At this stage, the industry is very concerned about the design of neural networks, such as how to design each layer and which operations are better.
During this period, doing so brings great benefits. For example, last year's AlexNet and this year's DreamNet had terrifying improvements.
However, in Meng Fanqi's opinion, the structure in the later stage of the AI era will not change much. The most important thing is to achieve miracles with great power. He also knows which structure is better for which task, so the design is too simple for him.
"When the competition reaches the end, the training technology of large models and the availability of abundant high-quality resources become more crucial."
Jeff and Hinton exchanged a strange look. They felt something was off.
Originally, Jeff was here to show this undergraduate student who is still studying in school Google's ambitions, such as blooming in multiple fields and having the largest computing platform.
But why does this kid seem to understand the main pain points of AI industry so clearly? He doesn't seem like someone who only does research in an ivory tower.
In academia, AI research is mainly to verify a hypothesis and improve specific indicators.
Industrial AI is more practical, focusing on how to achieve the desired results with fewer resources, how to make the model faster, and how to deploy it on different devices.
Both sides often look down on each other. Academia thinks that the industry is just doing dirty and tiring work, with no innovation or breakthroughs. The industry thinks that academia only knows how to write papers and make empty promises, and the things they produce are not useful to anyone.Jeff and Hinton could be considered representatives of the industrial and academic sectors respectively. Even when Jeff was studying, his graduation thesis was on industrial topics, specifically parallel training of large neural networks.
Back then, it was only 1990, but Jeff had already begun researching the core technology of 2023, the training methods for large models.
"I have to say, I thought you, who continuously make breakthroughs in algorithms, would be more academically inclined," Jeff said, his expression a mix of surprise and delight. "I didn't expect your way of thinking to align so well with the needs of our industry."

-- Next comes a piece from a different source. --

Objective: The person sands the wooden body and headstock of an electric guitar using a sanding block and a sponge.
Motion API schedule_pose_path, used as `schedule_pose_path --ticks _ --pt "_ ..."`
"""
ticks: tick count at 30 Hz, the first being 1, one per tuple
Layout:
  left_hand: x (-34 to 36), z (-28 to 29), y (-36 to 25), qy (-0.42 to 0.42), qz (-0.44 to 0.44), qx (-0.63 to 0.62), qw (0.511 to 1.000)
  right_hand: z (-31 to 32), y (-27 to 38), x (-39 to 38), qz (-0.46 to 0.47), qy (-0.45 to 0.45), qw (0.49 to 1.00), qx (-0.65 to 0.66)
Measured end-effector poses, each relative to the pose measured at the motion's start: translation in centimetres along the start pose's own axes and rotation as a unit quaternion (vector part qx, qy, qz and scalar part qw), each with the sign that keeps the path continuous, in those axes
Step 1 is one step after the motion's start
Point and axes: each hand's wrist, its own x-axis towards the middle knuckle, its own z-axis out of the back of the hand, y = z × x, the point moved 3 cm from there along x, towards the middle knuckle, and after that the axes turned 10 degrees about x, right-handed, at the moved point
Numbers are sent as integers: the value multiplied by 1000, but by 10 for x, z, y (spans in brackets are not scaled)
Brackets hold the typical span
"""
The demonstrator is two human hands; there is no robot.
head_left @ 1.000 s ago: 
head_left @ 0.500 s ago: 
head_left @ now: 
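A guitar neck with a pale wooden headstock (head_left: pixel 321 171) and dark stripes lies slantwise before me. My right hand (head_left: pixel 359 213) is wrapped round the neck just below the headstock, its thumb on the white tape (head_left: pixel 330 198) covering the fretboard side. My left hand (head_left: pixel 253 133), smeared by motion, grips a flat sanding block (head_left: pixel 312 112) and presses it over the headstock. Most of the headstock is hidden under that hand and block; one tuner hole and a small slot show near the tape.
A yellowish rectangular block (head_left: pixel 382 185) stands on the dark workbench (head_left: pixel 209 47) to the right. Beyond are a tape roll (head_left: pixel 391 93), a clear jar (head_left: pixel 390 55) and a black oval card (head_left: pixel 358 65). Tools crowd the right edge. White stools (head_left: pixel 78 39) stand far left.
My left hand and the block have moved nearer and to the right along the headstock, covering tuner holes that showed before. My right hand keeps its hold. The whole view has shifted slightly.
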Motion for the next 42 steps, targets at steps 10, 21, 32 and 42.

Jeff had encountered many outstanding scholars, even Hinton had the inertia of academic thinking. Therefore, within Google Brain, Hinton did not participate in any management or decision-making work, focusing solely on academic research.
Perhaps this time, the person I'm hiring is not just an excellent algorithm researcher. He might also be able to provide significant assistance in the company's AI strategy.
Jeff had a vague premonition of this.
He had spent the previous decade as a technical backbone of Google, not involved in many management projects. But in the field of AI, which he strongly supported Andrew Ng in promoting, he led many of the initiatives.
As a leader, Jeff liked different perspectives and fresh ideas.
Like neural networks and AI, although he had studied them in the 90s, his work at Google later focused more on architecture, search, and advertising.
He hadn't updated any AI knowledge since then.
Until 2011, when Andrew Ng collaborated with Google on a project, he suggested to Jeff that the situation was changing rapidly and Google should pay attention to AI technology.
Jeff quickly embraced this change. One could even say that he was naturally interested in potential solutions that he was not familiar with.
Once he understood the solution to a problem, he would lose interest.
Meng Fanqi's ideas on AI strategy were different from his own, which made Jeff even more delighted. He thought to himself, this time, I've truly struck gold.